Your instructions -> For the entries below, the expected answer is the line with "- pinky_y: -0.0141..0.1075", the line with "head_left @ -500", and every line between them, exactly as written, and nothing more.

=== Data for this exercise ===

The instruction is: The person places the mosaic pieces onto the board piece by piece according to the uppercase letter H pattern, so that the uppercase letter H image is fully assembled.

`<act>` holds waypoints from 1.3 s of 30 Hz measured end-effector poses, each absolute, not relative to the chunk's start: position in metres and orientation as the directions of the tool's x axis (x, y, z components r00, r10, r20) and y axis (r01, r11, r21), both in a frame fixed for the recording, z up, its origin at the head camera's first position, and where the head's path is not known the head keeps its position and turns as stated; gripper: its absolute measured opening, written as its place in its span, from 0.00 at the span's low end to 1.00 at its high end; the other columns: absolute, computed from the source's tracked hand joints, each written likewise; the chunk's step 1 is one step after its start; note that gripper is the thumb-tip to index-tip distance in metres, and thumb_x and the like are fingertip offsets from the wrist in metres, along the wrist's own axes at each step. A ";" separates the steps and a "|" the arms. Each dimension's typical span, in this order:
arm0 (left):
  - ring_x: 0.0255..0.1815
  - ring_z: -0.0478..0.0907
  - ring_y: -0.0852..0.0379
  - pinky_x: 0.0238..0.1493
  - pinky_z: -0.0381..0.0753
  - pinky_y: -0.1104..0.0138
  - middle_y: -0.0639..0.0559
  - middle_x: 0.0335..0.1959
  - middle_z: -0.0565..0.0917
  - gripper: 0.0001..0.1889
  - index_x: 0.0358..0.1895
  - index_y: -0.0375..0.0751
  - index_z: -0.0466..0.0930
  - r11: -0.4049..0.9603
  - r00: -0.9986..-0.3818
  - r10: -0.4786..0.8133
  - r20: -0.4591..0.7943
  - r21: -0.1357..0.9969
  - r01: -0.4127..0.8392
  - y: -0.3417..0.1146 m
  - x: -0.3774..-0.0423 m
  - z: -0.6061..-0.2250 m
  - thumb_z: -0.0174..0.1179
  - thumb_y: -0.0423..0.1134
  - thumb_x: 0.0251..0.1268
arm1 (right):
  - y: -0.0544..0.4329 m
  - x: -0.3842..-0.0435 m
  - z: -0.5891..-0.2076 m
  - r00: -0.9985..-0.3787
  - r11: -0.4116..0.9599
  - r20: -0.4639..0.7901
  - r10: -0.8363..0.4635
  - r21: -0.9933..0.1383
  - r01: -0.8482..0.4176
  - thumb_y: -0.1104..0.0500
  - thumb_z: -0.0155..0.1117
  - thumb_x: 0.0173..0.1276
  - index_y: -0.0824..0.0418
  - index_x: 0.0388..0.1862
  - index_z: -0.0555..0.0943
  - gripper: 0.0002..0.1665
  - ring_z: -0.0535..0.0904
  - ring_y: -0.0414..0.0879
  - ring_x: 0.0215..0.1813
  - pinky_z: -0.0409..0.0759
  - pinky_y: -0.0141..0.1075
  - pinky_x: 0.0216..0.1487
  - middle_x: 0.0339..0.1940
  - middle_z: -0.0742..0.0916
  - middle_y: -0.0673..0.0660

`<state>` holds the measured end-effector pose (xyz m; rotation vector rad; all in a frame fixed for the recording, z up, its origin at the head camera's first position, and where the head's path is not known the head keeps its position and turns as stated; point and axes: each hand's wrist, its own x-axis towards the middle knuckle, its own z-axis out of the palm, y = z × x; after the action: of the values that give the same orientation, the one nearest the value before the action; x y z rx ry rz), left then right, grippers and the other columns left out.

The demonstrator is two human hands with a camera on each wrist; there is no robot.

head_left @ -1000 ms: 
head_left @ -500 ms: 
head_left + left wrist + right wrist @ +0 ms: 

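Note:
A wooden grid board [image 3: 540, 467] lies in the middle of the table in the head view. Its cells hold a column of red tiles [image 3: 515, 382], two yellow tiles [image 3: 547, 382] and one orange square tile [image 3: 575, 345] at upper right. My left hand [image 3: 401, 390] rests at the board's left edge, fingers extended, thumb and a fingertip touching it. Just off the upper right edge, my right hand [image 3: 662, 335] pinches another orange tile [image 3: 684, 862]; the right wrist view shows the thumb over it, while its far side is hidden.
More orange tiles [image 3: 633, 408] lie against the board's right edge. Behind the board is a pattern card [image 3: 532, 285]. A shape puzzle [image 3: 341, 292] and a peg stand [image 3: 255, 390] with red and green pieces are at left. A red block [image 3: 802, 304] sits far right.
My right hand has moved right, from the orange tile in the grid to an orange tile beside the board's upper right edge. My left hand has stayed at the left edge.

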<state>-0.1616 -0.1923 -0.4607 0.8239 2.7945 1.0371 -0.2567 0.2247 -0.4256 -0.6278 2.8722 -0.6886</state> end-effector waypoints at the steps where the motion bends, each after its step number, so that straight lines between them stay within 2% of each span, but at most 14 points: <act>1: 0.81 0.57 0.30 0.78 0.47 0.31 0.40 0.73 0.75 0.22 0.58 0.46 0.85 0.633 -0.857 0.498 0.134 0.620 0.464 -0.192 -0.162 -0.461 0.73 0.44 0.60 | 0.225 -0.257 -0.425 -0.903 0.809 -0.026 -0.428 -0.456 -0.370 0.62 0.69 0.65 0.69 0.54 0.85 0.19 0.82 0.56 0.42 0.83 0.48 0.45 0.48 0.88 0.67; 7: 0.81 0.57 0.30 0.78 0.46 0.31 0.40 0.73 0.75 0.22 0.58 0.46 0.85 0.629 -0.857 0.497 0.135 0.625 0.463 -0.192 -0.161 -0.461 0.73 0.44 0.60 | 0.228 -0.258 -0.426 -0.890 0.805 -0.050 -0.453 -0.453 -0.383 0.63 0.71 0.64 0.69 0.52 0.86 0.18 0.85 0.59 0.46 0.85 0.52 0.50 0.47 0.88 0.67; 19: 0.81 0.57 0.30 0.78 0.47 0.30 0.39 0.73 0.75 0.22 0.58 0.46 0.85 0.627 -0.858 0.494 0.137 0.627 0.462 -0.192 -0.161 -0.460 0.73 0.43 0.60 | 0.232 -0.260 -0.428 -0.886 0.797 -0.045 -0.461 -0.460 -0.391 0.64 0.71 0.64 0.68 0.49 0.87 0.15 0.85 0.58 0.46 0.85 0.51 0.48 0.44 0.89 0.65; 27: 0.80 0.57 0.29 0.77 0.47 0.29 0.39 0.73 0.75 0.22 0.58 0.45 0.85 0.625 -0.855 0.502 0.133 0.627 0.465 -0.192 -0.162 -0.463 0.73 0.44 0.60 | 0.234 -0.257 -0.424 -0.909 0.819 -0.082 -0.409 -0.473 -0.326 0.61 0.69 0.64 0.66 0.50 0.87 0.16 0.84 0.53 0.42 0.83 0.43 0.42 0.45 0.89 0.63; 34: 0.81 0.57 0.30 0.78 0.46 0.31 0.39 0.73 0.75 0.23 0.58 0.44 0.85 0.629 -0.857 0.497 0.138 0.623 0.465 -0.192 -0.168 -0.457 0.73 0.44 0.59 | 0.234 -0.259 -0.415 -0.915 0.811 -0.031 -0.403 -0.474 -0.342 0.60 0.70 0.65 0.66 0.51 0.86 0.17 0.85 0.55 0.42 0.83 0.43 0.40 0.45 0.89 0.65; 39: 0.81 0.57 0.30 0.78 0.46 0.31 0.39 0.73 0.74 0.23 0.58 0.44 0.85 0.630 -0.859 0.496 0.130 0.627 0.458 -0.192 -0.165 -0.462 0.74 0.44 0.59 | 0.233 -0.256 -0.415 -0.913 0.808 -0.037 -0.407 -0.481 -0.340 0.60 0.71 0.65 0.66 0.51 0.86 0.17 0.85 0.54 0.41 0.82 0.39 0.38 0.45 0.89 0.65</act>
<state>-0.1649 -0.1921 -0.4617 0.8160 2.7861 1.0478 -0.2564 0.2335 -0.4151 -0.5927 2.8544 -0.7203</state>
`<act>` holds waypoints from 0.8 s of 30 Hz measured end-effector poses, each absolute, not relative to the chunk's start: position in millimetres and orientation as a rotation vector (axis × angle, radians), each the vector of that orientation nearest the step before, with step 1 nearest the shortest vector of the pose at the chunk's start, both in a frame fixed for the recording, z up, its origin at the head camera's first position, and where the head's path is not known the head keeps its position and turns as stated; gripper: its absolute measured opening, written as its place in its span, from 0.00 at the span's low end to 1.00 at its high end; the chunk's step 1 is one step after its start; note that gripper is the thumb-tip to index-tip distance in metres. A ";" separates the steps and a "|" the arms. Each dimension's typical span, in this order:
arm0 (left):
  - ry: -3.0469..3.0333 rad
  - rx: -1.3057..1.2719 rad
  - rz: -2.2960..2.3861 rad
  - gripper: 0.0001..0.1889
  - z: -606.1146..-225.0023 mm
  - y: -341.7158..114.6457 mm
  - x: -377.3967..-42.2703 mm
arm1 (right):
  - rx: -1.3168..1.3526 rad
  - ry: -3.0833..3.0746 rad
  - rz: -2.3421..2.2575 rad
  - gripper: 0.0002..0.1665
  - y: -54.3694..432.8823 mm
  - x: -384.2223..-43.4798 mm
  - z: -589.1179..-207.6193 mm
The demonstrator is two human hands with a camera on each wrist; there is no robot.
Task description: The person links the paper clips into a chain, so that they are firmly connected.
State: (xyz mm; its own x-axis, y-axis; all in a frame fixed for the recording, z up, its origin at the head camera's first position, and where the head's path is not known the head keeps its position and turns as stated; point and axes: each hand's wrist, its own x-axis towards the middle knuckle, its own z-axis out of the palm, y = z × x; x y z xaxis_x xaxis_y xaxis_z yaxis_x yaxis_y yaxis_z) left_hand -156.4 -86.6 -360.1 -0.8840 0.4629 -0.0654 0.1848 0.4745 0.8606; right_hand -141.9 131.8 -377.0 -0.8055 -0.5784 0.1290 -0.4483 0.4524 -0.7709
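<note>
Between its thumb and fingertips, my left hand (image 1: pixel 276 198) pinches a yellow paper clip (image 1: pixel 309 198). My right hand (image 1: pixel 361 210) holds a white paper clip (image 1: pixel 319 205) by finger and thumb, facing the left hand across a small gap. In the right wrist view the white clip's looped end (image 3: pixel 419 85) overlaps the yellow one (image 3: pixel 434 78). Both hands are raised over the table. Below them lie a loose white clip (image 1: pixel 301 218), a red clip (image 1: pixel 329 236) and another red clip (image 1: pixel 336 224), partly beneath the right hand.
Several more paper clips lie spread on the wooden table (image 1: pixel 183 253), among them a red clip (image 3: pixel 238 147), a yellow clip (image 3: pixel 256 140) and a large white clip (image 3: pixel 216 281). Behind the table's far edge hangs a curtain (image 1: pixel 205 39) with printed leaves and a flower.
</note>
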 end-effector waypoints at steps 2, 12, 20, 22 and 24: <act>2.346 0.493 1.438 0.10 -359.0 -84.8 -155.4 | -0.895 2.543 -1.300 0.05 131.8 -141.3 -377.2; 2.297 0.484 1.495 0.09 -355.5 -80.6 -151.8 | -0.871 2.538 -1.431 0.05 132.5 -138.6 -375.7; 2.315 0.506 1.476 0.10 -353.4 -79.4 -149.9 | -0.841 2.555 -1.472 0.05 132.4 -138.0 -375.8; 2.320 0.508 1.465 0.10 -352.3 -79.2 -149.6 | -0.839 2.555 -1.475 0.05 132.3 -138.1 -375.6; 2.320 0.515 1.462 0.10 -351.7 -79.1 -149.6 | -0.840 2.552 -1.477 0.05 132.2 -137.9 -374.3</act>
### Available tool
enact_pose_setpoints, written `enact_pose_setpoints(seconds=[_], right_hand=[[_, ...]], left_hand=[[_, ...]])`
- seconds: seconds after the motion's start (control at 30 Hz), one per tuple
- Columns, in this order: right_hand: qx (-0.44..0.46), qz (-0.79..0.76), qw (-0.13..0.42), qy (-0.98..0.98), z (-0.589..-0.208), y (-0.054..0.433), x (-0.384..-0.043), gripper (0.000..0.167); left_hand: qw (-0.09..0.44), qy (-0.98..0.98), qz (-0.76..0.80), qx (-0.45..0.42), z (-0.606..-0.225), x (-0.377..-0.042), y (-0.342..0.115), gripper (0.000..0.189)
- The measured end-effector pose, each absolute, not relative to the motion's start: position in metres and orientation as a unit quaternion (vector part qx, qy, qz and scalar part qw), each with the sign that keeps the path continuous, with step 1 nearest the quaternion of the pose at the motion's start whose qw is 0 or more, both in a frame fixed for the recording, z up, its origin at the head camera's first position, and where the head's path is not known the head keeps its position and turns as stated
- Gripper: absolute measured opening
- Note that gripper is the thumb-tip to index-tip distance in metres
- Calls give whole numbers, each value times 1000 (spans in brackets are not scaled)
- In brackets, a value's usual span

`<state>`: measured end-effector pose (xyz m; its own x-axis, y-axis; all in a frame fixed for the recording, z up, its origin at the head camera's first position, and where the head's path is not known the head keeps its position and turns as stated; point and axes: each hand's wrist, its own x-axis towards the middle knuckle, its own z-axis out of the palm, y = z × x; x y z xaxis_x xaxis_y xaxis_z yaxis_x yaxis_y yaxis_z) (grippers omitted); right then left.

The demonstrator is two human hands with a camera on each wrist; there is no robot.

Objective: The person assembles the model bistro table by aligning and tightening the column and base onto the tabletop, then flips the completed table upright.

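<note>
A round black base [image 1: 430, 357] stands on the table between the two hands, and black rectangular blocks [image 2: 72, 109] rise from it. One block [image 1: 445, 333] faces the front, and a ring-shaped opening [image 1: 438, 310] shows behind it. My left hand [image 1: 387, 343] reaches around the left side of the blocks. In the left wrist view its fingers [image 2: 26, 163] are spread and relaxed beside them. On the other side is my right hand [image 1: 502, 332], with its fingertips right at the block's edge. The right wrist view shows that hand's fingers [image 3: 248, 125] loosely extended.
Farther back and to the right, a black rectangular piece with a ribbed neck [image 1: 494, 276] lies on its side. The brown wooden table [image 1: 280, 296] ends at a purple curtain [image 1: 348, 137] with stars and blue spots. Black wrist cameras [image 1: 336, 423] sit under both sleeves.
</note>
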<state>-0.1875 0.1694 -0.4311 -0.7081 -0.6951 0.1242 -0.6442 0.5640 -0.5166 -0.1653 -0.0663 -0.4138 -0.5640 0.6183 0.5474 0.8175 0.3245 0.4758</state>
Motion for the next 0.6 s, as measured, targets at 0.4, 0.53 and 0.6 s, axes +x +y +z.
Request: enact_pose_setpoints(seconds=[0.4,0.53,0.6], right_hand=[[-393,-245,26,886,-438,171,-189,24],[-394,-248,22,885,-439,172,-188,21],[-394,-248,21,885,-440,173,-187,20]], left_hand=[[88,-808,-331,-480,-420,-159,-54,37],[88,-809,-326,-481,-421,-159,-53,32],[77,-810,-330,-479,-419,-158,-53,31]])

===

Expected answer ->
  - pinky_y: -0.0141..0.1075
  - pinky_x: 0.0216..0.1487
  - middle_x: 0.0339..0.1940
  - middle_z: -0.0742..0.0916
  - middle_y: -0.0673..0.0660

`<state>` holds the measured end-effector pose (xyz m; rotation vector rad; all in a frame fixed for the recording, z up, its origin at the head camera's first position, and where the head's path is not known the head keeps its position and turns as stated; point and axes: each hand's wrist, its own x-axis towards the middle knuckle, its own z-axis out of the palm, y = z × x; after the action: of the values that give the same orientation, the one nearest the value before the action; x y z rx ry rz), left then right, grippers and the other columns left out.

The demonstrator is two human hands with a camera on each wrist; there is no robot.

head_left @ -1000 ms: 
head_left @ -500 ms: 

Nothing further is needed for this exercise.